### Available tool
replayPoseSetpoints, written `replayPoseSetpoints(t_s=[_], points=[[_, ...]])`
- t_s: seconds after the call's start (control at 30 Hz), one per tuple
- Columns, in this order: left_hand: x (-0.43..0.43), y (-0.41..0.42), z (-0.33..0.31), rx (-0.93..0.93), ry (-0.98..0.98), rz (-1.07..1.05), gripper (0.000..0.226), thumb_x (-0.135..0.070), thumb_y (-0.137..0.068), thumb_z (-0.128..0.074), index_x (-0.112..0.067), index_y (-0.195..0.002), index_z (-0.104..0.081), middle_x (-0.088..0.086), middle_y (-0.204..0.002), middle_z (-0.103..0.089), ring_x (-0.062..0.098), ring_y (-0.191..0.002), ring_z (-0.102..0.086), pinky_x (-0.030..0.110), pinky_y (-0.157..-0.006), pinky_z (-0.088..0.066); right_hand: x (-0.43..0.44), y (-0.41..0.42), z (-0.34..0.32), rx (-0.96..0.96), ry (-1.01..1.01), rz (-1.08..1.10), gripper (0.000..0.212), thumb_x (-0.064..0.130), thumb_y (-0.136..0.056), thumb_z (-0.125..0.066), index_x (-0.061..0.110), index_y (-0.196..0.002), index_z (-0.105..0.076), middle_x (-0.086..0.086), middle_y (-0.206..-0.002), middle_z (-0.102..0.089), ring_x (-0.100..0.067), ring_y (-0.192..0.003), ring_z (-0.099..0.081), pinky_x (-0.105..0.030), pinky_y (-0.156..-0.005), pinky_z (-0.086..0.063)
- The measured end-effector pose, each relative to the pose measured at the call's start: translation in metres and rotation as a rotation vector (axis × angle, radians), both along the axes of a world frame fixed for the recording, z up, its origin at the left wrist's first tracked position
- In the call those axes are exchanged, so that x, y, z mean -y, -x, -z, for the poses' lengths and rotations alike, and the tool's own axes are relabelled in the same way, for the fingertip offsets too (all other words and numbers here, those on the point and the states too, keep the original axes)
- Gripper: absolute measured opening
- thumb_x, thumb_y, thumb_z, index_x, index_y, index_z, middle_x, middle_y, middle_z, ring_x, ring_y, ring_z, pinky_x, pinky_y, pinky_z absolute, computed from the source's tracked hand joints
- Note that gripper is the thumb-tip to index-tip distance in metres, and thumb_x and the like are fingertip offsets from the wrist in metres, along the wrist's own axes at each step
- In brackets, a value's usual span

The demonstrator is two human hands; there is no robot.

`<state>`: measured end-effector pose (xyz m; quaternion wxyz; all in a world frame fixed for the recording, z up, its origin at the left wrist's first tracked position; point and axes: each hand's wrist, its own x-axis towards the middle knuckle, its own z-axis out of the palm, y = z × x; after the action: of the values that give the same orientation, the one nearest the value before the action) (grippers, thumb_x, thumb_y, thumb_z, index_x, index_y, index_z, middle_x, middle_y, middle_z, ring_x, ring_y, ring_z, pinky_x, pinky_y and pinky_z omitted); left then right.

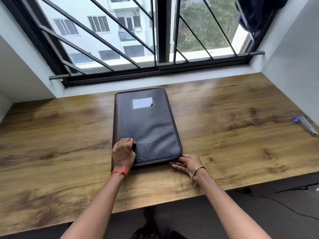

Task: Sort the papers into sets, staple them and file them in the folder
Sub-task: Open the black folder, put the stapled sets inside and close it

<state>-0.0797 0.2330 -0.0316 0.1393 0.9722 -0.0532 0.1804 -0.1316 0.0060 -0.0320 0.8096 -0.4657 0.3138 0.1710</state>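
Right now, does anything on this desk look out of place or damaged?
Nothing looks spilled or damaged. The closed folder lies slightly askew to the desk edge, with the left hand and right hand at its near corners. Its label has a red corner; unclear why.

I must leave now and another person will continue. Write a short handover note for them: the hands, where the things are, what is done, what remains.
Left hand: rests on the near left corner of the folder, fingers bent on the cover.
Right hand: touches the near right corner, fingers fairly straight.
Folder: closed, flat on the desk.
Blue and clear item, perhaps the stapler: at the desk's right edge.
Papers: none in view.
Done: nothing visible.
Left: open the folder, sort, staple, file.
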Motion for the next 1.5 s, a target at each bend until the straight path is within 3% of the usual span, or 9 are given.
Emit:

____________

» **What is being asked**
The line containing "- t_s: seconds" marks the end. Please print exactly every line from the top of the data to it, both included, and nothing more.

» **Your solution**
### Available tool
replayPoseSetpoints, written `replayPoseSetpoints(t_s=[_], points=[[_, ...]])`
- t_s: seconds after the call's start (control at 30 Hz), one per tuple

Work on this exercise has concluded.